There are multiple information management systems being used throughout the nation by different states and metropolitan areas. What is the impact of these various systems on how EMAC is able to function? Is there a standardized information management system being used by EMAC?
Each state uses its own system for managing disasters. States use the EMAC Operations System to manage the EMAC missions during an event giving all states a common operating picture of the resource needs. Further, the EMAC system is evolving to integrate technology into member state’s systems
One of the significant challenges in disaster response is not making requests for assistance to multiple sources when looking for a specific resource or commodity. How does the EMAC system work to avoid states making duplicate requests to EMAC, FEMA or the commercial sector?

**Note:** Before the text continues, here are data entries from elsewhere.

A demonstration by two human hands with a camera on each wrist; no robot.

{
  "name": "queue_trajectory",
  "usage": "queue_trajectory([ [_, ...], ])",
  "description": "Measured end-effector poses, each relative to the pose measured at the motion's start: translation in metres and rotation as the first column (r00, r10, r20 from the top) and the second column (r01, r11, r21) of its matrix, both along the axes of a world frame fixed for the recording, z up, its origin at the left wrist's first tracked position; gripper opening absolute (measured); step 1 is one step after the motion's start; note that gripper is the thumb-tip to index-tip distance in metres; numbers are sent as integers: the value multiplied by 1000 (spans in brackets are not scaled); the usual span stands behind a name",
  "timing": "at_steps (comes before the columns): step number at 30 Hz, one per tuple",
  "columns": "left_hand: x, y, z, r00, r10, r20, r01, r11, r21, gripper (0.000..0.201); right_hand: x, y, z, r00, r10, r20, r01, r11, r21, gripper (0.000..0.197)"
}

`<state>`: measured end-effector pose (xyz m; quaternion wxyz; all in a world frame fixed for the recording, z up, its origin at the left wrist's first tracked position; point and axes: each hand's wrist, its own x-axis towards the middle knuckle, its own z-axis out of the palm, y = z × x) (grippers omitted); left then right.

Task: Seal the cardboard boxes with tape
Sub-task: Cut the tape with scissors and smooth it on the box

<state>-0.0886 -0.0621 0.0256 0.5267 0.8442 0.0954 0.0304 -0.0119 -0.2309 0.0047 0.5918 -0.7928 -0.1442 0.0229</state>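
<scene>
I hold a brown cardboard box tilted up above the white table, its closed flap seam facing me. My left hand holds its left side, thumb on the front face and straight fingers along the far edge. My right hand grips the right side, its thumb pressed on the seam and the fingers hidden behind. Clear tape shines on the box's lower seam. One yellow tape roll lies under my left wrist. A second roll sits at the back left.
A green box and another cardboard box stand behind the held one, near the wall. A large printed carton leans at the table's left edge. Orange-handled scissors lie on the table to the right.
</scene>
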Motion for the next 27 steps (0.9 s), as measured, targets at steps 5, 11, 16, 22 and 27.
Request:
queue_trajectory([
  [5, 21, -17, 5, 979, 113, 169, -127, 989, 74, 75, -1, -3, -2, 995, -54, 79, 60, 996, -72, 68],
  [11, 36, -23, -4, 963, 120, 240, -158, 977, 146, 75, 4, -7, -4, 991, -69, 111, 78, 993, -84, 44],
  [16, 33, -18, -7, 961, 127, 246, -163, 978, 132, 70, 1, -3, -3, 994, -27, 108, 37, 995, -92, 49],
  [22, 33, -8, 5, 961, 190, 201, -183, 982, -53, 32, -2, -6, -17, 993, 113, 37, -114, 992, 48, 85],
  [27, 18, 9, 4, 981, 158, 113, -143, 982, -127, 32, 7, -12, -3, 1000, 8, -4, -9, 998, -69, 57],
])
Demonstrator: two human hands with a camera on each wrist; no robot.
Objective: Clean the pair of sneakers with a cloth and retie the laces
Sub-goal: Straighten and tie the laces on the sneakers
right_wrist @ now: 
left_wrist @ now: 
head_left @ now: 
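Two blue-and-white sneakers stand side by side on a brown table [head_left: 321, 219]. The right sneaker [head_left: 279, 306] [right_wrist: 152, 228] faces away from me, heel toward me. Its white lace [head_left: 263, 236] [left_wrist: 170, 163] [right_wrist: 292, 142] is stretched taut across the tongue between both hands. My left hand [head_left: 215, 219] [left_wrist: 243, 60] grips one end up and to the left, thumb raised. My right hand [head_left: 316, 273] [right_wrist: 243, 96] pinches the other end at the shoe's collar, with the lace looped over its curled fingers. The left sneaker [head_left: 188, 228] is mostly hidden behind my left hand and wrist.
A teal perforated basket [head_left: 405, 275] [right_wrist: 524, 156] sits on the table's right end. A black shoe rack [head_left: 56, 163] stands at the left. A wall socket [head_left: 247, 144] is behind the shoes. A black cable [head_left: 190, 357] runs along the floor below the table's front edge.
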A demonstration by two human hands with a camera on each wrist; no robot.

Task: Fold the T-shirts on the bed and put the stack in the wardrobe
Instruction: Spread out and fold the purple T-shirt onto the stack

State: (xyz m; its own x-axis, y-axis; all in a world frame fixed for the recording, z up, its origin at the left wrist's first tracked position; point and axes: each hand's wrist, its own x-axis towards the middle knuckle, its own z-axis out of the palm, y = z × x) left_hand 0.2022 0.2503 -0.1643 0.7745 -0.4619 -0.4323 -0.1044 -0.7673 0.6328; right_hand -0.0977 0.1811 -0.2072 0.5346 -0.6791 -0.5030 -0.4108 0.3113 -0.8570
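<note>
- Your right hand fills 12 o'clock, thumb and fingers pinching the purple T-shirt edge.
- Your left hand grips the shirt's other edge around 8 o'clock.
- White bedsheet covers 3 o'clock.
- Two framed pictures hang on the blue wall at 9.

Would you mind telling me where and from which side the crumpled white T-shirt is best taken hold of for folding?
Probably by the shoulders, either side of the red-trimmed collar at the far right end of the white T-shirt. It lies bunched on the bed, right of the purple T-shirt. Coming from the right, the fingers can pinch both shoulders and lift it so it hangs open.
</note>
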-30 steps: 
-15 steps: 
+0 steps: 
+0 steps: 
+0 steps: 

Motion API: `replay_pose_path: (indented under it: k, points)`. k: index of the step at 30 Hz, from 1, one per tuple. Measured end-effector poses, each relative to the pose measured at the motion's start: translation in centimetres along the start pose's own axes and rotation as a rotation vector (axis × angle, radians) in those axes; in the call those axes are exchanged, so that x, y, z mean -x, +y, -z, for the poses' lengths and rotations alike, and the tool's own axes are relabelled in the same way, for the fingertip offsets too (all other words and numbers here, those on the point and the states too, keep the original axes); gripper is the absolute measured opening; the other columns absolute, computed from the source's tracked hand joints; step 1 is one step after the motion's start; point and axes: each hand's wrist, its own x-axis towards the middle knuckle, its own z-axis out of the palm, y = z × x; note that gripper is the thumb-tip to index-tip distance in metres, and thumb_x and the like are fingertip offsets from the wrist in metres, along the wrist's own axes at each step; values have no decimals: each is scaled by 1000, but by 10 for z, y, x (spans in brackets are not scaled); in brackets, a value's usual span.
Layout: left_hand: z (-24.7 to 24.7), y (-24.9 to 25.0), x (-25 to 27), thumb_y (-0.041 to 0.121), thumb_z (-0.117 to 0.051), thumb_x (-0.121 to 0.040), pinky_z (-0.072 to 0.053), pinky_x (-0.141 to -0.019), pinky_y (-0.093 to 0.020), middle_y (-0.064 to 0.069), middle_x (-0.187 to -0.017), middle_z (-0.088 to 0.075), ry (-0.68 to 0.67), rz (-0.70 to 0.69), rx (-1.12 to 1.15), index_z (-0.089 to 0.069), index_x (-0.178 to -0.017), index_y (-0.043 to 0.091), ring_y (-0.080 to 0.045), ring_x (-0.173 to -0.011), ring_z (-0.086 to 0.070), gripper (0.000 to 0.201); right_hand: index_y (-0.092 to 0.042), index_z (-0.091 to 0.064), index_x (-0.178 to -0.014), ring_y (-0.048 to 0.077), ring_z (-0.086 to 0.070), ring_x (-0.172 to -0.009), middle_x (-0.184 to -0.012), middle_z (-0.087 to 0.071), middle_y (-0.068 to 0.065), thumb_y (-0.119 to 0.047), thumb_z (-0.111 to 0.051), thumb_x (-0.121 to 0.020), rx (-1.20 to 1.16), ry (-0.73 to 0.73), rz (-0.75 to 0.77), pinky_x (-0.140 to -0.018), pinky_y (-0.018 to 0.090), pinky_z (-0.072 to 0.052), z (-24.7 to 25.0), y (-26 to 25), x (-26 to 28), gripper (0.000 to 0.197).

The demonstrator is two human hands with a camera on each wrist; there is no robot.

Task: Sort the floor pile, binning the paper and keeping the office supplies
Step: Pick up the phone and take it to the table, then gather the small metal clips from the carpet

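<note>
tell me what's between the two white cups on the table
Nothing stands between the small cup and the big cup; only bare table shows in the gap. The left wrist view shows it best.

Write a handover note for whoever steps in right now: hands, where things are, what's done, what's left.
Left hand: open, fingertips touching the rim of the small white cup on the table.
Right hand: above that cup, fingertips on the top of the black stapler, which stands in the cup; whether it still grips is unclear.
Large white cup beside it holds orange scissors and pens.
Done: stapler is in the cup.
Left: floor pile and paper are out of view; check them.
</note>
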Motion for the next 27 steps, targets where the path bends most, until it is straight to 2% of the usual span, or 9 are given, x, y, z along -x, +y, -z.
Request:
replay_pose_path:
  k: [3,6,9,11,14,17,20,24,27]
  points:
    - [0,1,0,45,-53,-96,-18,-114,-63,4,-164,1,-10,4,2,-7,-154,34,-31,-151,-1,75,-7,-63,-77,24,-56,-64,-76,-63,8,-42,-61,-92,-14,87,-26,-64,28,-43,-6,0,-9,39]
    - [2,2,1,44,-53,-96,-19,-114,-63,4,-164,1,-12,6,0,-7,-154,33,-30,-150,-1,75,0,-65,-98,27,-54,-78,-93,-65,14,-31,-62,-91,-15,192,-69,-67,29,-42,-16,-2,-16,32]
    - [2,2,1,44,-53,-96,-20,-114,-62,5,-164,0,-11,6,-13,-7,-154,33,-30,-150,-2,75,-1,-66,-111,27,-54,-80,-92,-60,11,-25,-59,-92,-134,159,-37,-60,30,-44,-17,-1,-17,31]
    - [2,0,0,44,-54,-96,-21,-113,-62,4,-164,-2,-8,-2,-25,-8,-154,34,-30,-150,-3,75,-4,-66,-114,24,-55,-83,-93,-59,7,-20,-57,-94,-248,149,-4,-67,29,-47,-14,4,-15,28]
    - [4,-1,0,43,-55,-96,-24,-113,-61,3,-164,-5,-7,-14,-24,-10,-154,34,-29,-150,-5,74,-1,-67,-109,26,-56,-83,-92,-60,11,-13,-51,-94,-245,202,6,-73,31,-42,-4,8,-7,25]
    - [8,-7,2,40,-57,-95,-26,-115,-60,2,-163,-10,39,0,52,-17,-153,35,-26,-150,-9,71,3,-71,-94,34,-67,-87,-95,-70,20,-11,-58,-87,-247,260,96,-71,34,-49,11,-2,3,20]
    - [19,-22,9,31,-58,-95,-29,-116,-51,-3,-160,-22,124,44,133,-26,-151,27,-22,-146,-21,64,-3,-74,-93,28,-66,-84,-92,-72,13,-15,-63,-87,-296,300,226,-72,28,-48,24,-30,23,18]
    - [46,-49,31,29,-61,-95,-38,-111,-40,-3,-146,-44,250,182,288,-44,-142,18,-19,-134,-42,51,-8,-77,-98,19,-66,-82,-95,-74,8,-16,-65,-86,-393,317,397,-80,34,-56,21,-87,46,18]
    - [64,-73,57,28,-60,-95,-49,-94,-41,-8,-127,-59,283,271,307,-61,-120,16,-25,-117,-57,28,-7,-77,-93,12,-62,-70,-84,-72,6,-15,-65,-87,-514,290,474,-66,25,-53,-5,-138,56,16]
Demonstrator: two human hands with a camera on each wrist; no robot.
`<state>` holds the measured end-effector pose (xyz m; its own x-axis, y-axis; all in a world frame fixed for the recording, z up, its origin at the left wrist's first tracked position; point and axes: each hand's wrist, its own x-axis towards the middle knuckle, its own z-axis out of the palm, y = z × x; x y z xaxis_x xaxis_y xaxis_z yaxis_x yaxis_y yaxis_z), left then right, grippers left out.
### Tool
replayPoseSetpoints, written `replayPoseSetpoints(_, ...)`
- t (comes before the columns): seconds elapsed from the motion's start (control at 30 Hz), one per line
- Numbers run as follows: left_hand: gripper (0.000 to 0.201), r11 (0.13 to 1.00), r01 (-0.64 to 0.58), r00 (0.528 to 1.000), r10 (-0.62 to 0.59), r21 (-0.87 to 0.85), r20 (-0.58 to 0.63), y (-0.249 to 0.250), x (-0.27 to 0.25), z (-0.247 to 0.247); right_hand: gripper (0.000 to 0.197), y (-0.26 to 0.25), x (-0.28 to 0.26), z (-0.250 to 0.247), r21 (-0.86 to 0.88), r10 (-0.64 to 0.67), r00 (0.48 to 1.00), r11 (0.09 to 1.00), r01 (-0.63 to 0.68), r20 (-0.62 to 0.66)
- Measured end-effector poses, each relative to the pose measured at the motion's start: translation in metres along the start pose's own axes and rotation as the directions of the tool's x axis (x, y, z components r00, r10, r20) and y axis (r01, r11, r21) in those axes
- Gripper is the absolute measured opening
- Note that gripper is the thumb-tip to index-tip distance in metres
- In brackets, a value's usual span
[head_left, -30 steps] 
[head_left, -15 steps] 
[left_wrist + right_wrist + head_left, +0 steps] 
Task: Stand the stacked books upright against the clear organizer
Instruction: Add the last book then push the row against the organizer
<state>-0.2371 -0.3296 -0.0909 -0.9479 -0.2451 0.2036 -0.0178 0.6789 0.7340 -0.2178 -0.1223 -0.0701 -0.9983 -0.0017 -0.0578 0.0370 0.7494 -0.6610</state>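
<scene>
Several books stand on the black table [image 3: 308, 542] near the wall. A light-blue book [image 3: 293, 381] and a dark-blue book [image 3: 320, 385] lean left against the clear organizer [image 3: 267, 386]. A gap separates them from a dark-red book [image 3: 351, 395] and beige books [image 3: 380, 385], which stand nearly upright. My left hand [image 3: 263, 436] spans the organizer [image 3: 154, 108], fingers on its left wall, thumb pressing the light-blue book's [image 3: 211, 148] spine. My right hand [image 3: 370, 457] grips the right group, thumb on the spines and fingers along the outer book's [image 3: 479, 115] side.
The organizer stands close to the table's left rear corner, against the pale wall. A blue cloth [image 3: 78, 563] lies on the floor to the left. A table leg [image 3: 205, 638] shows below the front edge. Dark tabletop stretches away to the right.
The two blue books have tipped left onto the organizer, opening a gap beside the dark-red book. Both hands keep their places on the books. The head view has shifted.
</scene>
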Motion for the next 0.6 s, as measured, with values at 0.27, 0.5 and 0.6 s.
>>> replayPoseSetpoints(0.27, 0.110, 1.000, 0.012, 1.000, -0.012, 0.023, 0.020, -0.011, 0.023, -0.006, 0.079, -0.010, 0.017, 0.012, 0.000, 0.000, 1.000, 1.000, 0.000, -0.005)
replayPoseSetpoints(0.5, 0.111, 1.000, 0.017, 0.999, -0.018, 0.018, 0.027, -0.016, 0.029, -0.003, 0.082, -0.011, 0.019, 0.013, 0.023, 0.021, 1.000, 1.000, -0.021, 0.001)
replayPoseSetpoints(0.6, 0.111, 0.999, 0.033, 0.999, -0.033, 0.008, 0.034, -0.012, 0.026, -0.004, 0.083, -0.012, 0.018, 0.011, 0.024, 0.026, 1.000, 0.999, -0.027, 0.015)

The EMAC operation system minimizes the possibility of duplicate requests if it’s used properly. The system is coordinated through the state emergency management agencies. Within each agency, there is an EMAC coordinator who is responsible for the state’s request. Because the EMAC system is coordinated through the state agency there is coordination within the state and assurances that services are covered in states. For example, you would keep enough resources in an area to provide proper coverage of that area. Resources that are not coordinated through the state emergency management agency lose that type of visibility. During events, EMAC liaisons are sent to the FEMA national and regional offices to coordinate the state response under EMAC with the federal response. There is a management system in place starting at the state level all the way to the national level. The system is computerized so that helps manage the resource request and allocation process.
What are the most significant challenges being faced by EMAC right now?
Changing technology, coordination, financial resources and education. We are continually increasing our outreach through presentations and training to keeping people trained as well as training new people
Is the emerging use of social media in emergency management being viewed as an opportunity or a threat?
I view it as an opportunity. National EMAC is using Twitter and Facebook. It’s definitely an opportunity to quickly move information out to the EMAC network. The challenge is getting real-time, up-to-date information from the field and from partners to share with the member states.
What advances do you see in the future? What’s next for EMAC?
I see potential for an international EMAC system as there is currently interest from international partners on further developing mutual aid and EMAC. Technology is always something we’re looking at and evaluating, and so is enhanced training.